- **Task prompt**:
Beginning at the top of the material, repeat each line exactly, and stop once the line with "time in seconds" has been written.

------------------------------------------------------------

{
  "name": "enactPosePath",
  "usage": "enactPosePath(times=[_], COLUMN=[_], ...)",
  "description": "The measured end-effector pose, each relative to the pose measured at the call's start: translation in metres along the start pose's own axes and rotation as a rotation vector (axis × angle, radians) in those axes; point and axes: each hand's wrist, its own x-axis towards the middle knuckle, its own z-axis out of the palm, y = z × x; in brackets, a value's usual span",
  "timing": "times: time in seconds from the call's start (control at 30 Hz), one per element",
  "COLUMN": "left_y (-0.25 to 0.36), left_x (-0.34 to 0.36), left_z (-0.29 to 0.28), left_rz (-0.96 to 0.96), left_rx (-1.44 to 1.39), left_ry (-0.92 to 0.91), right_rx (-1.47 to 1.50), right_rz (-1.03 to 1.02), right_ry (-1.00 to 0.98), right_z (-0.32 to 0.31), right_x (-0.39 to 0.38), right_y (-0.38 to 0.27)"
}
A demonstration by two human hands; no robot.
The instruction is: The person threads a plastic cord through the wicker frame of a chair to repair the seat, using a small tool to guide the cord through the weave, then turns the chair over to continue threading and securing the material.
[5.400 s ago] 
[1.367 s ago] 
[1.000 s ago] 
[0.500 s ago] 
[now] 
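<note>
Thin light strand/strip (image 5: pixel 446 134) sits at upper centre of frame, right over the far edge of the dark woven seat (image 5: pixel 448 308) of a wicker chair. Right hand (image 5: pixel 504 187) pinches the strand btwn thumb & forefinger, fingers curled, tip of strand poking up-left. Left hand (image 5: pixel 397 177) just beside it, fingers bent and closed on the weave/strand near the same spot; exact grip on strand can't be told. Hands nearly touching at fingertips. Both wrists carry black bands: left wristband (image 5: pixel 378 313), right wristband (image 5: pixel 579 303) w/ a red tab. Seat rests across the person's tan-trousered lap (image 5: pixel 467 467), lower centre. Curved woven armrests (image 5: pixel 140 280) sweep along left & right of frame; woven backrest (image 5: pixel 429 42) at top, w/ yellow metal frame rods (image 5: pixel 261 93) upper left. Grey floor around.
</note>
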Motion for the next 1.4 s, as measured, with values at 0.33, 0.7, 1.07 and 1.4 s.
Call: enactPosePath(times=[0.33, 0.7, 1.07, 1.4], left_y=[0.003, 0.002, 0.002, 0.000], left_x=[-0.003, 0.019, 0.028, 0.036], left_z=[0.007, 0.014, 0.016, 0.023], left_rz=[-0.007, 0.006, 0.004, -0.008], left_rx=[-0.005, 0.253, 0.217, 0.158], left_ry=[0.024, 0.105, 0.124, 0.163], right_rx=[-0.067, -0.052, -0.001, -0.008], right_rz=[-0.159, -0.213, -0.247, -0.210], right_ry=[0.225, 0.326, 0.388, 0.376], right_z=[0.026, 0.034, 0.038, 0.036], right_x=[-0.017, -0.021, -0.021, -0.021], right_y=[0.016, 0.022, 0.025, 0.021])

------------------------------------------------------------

- **Result for this exercise**:
{
  "name": "enactPosePath",
  "usage": "enactPosePath(times=[_], COLUMN=[_], ...)",
  "description": "The measured end-effector pose, each relative to the pose measured at the call's start: translation in metres along the start pose's own axes and rotation as a rotation vector (axis × angle, radians) in those axes; point and axes: each hand's wrist, its own x-axis towards the middle knuckle, its own z-axis out of the palm, y = z × x; in brackets, a value's usual span",
  "timing": "times: time in seconds from the call's start (control at 30 Hz), one per element",

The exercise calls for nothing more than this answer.